Ayah Senpai mencoba untuk menengahi.
“Kamu mendingan diam saja!! Aku sedang berbicara
dengan putriku.”
Ibuku,
yang biasanya lembut dan sabar, berteriak tanpa memberi kesempatan untuk
berbicara.
“Maaf.”
Dua orang
di depanku hanya bisa terdiam. Polisi juga memandang kami dengan cemas.
“Bagaimana,
Miyuki? Biarkan aku mendengar dari mulutmu. Aku tidak membesarkanmu sendirian
untuk hal seperti ini.”
Jeritan
penuh kesakitan itu menggema sepenjuru
ruang tunggu.
“Aku
sudah putus dengan Eiji. Kondo-senpai
yang ada di sana adalah pacarku sekarang.”
Sambil
berusaha untuk tidak berbohong, sisi diriku
yang licik muncul untuk menyembunyikan fakta. Meskipun aku mencoba menutupinya, mana mungkin aku bisa menipu
ibuku.
Plak.
Pipi
kiriku tiba-tiba terasa panas. Aku tidak mengerti apa yang terjadi. Rasa kaget membuat wajahku
bergerak dan perlahan-lahan aku mulai memahami situasinya. Wajahku ditampar.
Ibuku,
yang selalu lembut, tidak pernah memukulku meskipun dia marah.

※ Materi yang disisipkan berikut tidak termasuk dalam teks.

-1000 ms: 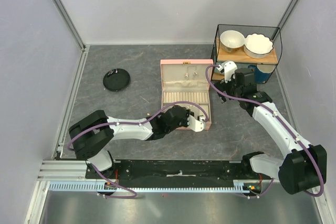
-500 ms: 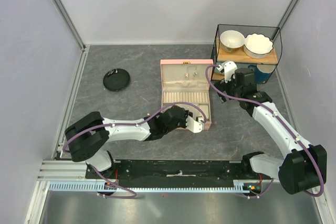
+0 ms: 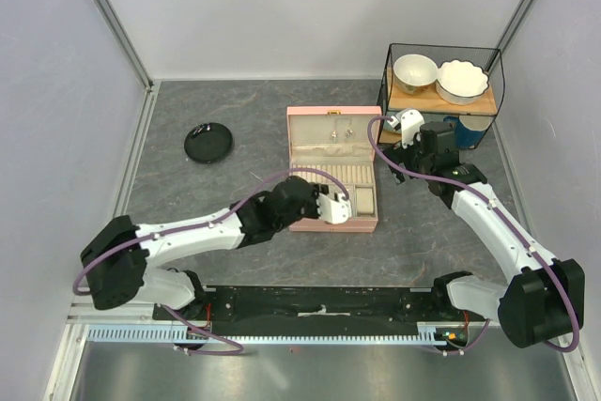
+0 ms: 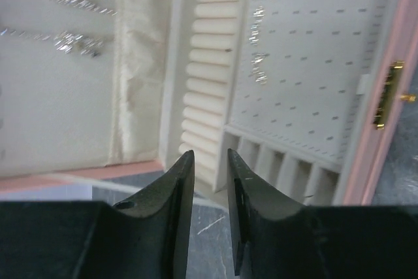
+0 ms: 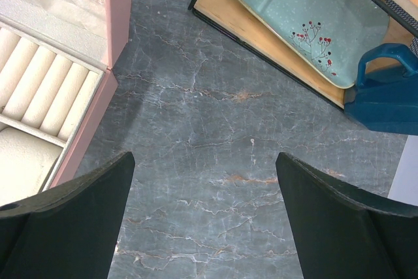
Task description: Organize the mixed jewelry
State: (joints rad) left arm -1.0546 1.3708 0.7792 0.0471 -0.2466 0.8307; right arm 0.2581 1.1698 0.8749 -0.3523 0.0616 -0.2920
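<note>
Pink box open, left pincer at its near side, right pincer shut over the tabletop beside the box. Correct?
No: the right pincer is wide open, not shut; the right wrist view shows it spread wide over the tabletop. The pink box is open, left pincer at its near side.

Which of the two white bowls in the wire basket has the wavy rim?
The bowl on the right in the overhead view: its rim is scalloped all round, while the bowl on the left has a smooth, plain round rim.

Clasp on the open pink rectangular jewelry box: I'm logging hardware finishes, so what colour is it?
Gold. The small metal clasp shows clearest in the left wrist view.
</note>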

Ibuku yang lembut itu menunjukkan
kemarahan pertamanya, dan aku mengerti.
Ah, aku
benar-benar telah ditinggalkan.
Kami
tidak akan bisa kembali menjadi orang tua dan anak yang akur. Aku menyadari hal
itu. Rasanya menyedihkan, aku menyalahkan diriku sendiri, dan kemudian
menyesal.
“Maafkan
aku.”
“Kenapa
kamu malah berselingkuh? Padahal Eiji-kun sangat menghargaimu. Kenapa,
kenapa, kenapa kamu mengkhianati orang yang paling penting bagimu?! Kamu seharusnya meminta maaf padanya, bukan padaku!!”
Karena
amarah yang begitu besar, ibuku tampak kesakitan dan memegang dadanya sebelum
terjatuh.
“Ibu,
apa kamu baik-baik saja?”
Aku dengan
panik mencoba mendukungnya,
tapi ibuku bahkan menolak itu.
“Aku
tidak lagi mengerti dirimu. Aku mohon padamu,
mari kita pergi meminta maaf kepada Aono-san bersama.”
Setelah dia
berkata begitu, ibuku jatuh pingsan. Polisi yang panik berlari
mendekat, dan suasananya menjadi
kacau.
──Sudut
pandang Kondo──
Sialan. Masalah
ini menjadi semakin merepotkan. Jika ibu perempuan itu pergi ke
Aono bersama Miyuki, semuanya bisa terbongkar.
Namun,
ayahku yang cerdas segera menyadarinya.
“Sepertinya
dia mengalami anemia. Tenang saja. Setelah dia sedikit tenang, semuanya akan
baik-baik saja. Jika situasinya semakin
memburuk, kita bisa membayar uang tutup mulut. Kebanyakan
orang dewasa bisa dibeli dengan uang.”
Rasanya
sangat terbantu bahwa ia orang yang rasionalis. Ada bagusnya juga Ayahku tidak sehisteris
seperti ibu Miyuki.
Nah,
setelah masalah Miyuki beres, aku perlu
berhati-hati supaya masalah ini
tidak bocor ke pihak sekolah, dan tetap tenang sampai lulus. Dengan reputasi
buruk yang sudah menyebar, Aono akan jatuh sendiri.
Miyuki
seharusnya semakin bergantung padaku setelah ini. Karena bahkan ibu yang
seharusnya menjadi pendukung terbesarnya pun mulai menolaknya. Jika Aono dan
Miyuki terus menerus menghilang, cuma
aku yang tersisa.
Yup, dengan
begini dia sudah
menjadi budakku. Bersama junior
tim sepak bola dan gadis gampangan dari masa SMP
itu, dia ditakdirkan
untuk dieksploitasi selamanya
oleh diriku.
Sekarang,
aku penasaran, berapa
banyak budak yang bisa kubuat selama masa sekolah. Kehidupanku benar-benar cerah.